NEW YORK (AP) – Jocelyne Jeannot graced the steps of St. Patrick’s Cathedral on Sunday, one hand steadying the fantasia of butterflies perched on her head, the other passing out cards with her e-mail address.

“The base is actually a laundry basket,” she said of her creation, one of dozens of whimsical, elaborate hats on display at the Easter Parade.

A tradition that dates back more than 100 years, the Easter Parade was originally a chance for prosperous New Yorkers to strut their finery after attending services at one of the churches on Fifth Avenue. It was immortalized in the 1948 movie “Easter Parade” starring Judy Garland and Fred Astaire.

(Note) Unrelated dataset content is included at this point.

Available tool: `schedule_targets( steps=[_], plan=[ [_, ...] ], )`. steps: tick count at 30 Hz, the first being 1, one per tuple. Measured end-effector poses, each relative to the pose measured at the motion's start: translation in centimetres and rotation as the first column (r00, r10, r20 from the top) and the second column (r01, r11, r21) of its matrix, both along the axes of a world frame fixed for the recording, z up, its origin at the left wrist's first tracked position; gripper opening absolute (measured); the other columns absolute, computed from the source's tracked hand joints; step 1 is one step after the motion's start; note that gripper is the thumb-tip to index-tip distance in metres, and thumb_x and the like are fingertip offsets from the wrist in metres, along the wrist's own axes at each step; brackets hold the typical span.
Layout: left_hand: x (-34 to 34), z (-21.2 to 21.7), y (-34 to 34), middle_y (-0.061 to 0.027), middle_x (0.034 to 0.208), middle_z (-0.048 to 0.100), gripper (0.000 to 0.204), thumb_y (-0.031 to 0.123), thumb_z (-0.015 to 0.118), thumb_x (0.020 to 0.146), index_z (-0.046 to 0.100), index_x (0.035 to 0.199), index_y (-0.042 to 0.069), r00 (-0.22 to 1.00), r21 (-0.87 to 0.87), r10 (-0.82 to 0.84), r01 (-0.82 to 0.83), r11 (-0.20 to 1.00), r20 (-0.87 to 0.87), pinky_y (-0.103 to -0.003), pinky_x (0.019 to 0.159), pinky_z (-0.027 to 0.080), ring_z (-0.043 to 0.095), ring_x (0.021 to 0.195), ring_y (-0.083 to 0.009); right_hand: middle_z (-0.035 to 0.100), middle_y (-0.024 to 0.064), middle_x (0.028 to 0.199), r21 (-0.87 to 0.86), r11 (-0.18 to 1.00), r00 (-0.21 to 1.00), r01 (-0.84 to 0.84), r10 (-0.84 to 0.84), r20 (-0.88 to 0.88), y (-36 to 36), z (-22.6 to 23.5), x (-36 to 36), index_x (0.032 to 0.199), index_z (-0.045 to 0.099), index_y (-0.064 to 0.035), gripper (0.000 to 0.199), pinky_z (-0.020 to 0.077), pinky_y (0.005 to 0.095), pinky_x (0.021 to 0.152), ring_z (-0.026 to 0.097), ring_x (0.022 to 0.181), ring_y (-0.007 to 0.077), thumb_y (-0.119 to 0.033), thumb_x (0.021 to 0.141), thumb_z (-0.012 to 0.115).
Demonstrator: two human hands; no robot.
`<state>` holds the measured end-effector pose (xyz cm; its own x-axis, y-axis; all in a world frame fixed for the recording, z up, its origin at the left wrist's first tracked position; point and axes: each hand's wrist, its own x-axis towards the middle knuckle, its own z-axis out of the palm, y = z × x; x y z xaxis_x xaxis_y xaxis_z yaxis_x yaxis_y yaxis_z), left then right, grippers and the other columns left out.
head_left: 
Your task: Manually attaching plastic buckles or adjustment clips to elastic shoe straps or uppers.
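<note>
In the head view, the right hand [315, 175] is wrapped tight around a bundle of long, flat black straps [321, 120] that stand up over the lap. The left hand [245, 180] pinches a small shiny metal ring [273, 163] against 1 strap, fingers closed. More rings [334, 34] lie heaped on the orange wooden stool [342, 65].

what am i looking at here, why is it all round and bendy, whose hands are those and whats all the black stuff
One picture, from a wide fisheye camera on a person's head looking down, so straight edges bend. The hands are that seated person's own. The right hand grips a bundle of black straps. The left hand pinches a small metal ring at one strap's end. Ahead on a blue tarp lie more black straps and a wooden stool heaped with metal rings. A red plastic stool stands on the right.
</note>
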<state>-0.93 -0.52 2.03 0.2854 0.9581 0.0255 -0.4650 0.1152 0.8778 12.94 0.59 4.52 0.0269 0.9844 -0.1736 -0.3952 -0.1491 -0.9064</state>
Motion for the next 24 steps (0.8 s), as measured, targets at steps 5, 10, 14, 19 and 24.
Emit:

Artist Michael Bonfiglio was using Sunday’s parade to launch a project consisting of covering a range of surfaces with dots of brightly colored acrylic paint. He distributed 700 handmade dot pins while dressed in a dot-covered suit and bunny ears.

“I love dots,” he said. “And I love to promote them and promote the energy they create.”

Hat wearers were vastly outnumbered by photo-snapping tourists speaking a Babel of languages.

“It’s fun, people from all different countries taking your picture,” said Maria Campanella, who was wearing the Macy’s flower show on her head. (She did “The Last Supper” last year.) “You feel like a supermodel.”

Some spectators had been under the impression that the event was an actual parade, rather than people milling around with bunnies and chicks or the Coney Island Cyclone on their heads.

“We asked a policeman,” said Mieke Wellemans of Antwerp, Belgium, “and he told us this was it.”